China under President Xi Jinping has openly posited its system "as an alternative to the liberal-democratic values that have underpinned the Western world for decades," said J. Michael Cole, a senior fellow at the University of Nottingham's China Policy Institute.

He counselled caution for leaders drawn to the rapid rise of what is now the world's second-largest economy, pointing to "the often corrosive ramifications, for our own cherished values, of closer ties with authoritarian China."

Criticism of China's system is shared by some in China, among them critics of Mr. Hu who took to social media after he posted his video.

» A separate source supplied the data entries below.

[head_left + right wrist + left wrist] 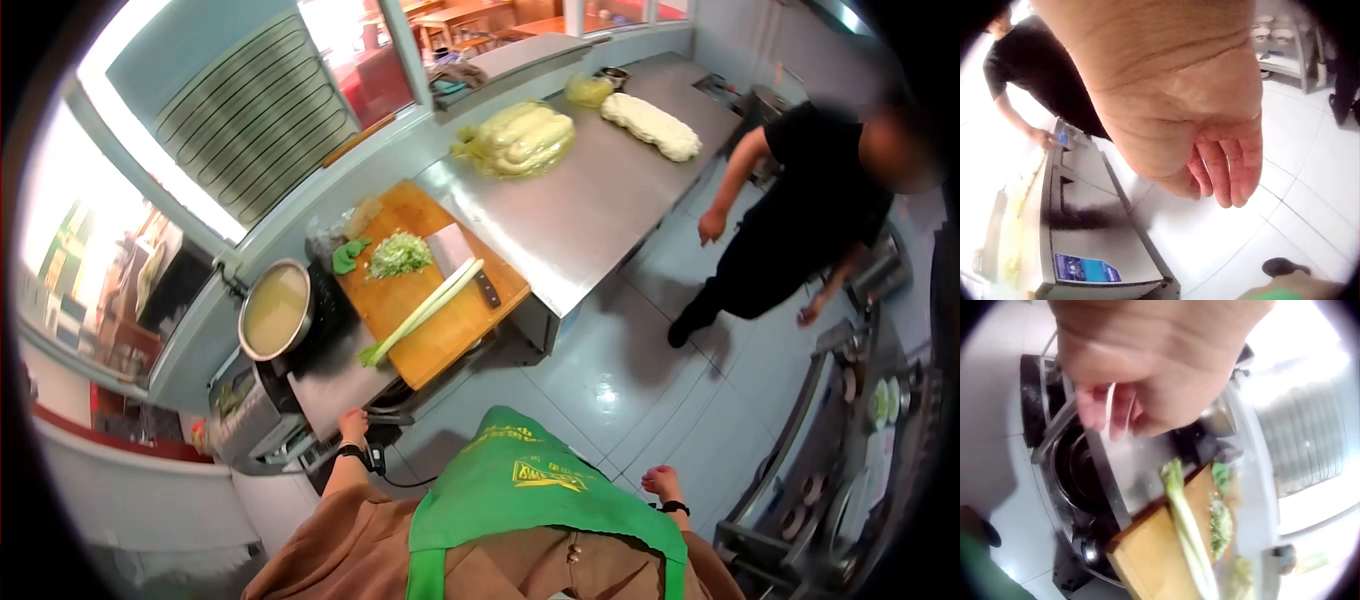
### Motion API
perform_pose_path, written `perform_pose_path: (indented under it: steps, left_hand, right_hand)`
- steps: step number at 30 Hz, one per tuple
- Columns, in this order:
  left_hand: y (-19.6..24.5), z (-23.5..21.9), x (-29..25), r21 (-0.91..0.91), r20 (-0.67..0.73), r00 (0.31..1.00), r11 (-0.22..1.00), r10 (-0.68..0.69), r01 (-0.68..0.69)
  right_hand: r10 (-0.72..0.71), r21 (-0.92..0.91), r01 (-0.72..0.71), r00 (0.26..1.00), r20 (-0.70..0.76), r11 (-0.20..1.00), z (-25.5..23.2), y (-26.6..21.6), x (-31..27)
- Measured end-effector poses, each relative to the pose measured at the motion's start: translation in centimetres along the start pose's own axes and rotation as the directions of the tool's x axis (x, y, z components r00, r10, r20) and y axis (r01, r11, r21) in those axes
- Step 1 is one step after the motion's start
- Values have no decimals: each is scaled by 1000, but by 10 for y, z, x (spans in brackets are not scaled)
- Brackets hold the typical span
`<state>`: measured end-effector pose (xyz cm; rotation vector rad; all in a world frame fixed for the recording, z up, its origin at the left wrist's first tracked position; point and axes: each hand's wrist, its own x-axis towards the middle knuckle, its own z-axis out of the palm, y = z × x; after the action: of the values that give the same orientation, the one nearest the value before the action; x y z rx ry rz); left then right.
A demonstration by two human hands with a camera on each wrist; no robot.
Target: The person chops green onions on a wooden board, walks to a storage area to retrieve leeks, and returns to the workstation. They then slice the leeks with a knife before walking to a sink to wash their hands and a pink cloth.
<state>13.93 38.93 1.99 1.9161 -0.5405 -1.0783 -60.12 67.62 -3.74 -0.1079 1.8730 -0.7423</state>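
Observation:
My left hand hangs at the front edge of the steel counter, fingers loosely bent and nothing in them; the left wrist view has the same hand over the counter's edge. Down by my right side is my right hand, and in its wrist view the relaxed fingers hold nothing. A wooden cutting board lies beyond the left hand. On it are chopped pale green vegetable, a cleaver with a dark handle, and long pale stalks whose green end overhangs the board's edge.
Left of the board stands a metal pot of cloudy liquid. The long steel table bears bagged pale vegetables and a white doughy slab. Another person in black stands at right, near racks with bowls.

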Motion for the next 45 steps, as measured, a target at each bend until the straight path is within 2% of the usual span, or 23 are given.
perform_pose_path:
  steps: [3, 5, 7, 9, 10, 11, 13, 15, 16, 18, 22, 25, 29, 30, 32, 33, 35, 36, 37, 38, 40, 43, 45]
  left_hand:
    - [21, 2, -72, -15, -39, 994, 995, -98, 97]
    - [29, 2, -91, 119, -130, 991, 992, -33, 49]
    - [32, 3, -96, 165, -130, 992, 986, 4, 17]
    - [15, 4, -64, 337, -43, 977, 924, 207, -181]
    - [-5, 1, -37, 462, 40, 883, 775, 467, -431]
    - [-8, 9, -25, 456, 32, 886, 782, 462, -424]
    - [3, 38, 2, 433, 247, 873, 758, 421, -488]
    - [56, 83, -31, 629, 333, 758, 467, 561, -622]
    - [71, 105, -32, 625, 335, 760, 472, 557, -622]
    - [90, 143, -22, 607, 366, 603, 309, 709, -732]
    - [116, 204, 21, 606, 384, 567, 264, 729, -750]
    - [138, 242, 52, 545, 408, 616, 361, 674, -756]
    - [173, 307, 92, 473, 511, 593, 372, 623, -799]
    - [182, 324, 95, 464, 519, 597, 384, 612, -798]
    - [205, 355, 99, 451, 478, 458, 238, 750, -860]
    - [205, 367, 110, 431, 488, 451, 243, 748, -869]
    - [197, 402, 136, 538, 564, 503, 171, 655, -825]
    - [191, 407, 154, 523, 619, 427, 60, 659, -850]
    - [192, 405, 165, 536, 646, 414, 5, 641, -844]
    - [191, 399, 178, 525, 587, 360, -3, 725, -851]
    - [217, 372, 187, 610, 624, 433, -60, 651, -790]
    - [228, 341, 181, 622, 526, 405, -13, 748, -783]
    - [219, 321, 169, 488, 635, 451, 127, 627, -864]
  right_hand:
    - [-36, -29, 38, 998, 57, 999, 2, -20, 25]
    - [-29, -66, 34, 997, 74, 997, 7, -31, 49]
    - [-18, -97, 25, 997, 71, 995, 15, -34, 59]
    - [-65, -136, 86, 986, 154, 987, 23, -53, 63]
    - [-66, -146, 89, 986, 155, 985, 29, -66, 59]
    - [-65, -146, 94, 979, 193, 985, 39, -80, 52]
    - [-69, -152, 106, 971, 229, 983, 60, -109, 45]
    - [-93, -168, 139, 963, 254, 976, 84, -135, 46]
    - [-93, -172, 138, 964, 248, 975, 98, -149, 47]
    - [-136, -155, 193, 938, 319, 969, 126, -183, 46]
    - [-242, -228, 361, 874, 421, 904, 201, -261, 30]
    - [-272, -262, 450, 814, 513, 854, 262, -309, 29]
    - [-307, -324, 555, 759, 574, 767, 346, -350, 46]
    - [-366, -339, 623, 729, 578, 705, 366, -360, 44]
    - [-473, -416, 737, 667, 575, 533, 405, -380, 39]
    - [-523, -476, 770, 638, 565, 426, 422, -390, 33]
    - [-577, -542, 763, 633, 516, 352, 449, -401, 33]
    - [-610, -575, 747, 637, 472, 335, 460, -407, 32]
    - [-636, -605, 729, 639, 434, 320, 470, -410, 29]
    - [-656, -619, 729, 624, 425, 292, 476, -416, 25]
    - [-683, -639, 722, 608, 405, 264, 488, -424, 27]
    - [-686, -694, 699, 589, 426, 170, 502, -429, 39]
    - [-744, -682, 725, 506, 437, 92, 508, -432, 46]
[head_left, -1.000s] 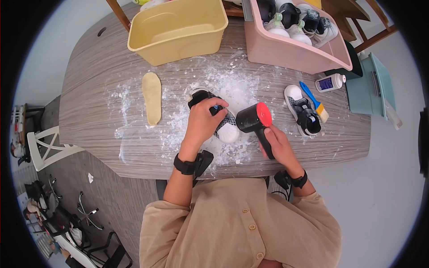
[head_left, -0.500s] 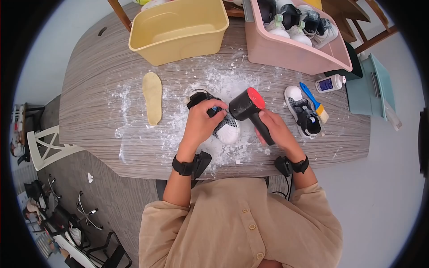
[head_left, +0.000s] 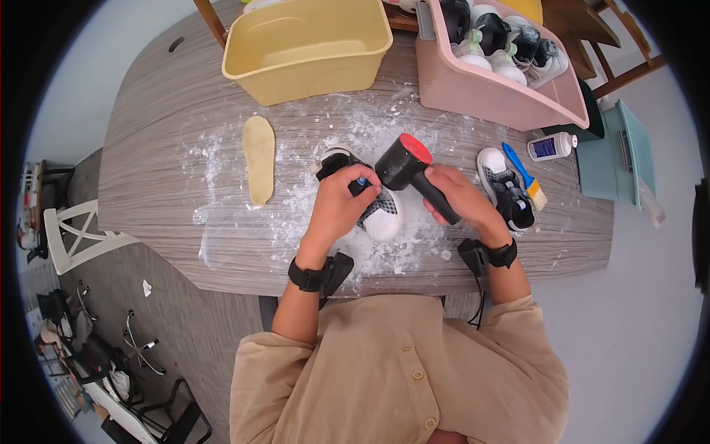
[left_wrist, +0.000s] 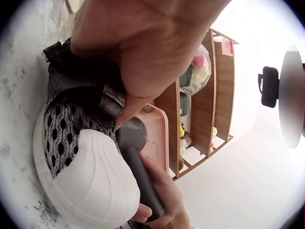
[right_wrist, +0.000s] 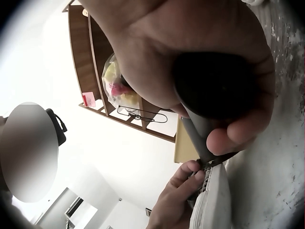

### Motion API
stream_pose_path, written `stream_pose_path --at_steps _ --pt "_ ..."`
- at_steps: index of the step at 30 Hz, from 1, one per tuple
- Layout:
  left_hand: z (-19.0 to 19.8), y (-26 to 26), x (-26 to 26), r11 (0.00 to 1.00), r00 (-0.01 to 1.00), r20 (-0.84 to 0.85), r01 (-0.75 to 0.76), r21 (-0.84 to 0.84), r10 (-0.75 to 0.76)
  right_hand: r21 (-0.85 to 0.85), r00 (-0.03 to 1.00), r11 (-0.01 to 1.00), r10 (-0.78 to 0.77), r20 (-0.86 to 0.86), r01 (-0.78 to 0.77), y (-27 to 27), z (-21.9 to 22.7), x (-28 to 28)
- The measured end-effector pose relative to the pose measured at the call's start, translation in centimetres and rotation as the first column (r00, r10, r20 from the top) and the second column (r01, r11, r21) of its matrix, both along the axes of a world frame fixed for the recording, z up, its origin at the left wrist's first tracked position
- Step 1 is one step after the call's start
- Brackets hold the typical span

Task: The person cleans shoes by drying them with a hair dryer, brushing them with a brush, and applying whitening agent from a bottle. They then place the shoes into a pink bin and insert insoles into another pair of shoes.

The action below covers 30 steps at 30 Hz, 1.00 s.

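A black and grey mesh sneaker with a white toe cap (head_left: 383, 223) rests on the powdery table in the head view, toe toward me. My left hand (head_left: 336, 206) pinches its upper near the strap, covering part of the shoe. My right hand (head_left: 462, 198) grips the handle of a black hair dryer (head_left: 399, 169) with a red round end. The dryer's barrel is beside the sneaker, close to my left fingertips. In the left wrist view the white toe cap (left_wrist: 102, 179) fills the foreground, with the dryer handle (left_wrist: 143, 183) behind it. The handle's dark butt (right_wrist: 214, 86) faces the right wrist camera.
To the right lie a second sneaker (head_left: 489, 164), a blue-handled brush (head_left: 522, 164) and a white bottle (head_left: 551, 147). A cream insole (head_left: 259, 159) lies left. Behind stand a yellow bin (head_left: 310, 83) and a pink bin (head_left: 503, 105) holding several shoes. White powder is scattered over the table.
My right hand has carried the hair dryer away from my body and a little left, turning it so its barrel comes closer to my left fingers. My left hand stays on the sneaker.
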State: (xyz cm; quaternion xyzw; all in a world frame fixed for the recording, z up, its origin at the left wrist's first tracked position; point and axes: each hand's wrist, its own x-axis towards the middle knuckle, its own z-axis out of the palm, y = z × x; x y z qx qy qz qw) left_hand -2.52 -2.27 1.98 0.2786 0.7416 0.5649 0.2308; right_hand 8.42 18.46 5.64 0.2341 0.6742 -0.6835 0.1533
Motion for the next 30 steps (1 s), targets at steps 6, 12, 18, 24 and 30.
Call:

"I really think you should shut up," one person wrote. "Has it ever occurred to you why foreign media all love to criticize China 'unfairly'? I think there's a lesson you need to learn for yourself," wrote another. "How can you say China is a dictatorship? China is just a nation where 'the leader's orders outweigh the law'," added another, sardonically.

As prime minister, Mr. Trudeau has refrained from stern public rebukes of China, but said this week he believes a "free, informed independent press is something necessary to support for a society to thrive." He offered as evidence the fact he conducted a news conference in Beijing. No Chinese media were in attendance, and only reporters travelling from Ottawa were allowed to ask questions.

Asked for comment Wednesday, the prime minister's officer referred to Mr. Trudeau's Tuesday remarks.

China heavily censors both traditional and social media. It ranks fifth from the bottom in the Reporters Without Borders World Press Freedom Index, ahead of Syria, Turkmenistan, Eritrea and North Korea.

For the Global Times, though, unleashing colourful insults against foreign media has become something of a sport. It has called the BBC "disgusting," accused the Washington Post of "sour grapes" and labelled other British media "gossip fiends" and "barbarians."

The Canadian media, the paper added in a Chinese-language commentary this week, suffer "narrow-mindedness," and live in a country that looks to the world like "America's 'semi-colony'."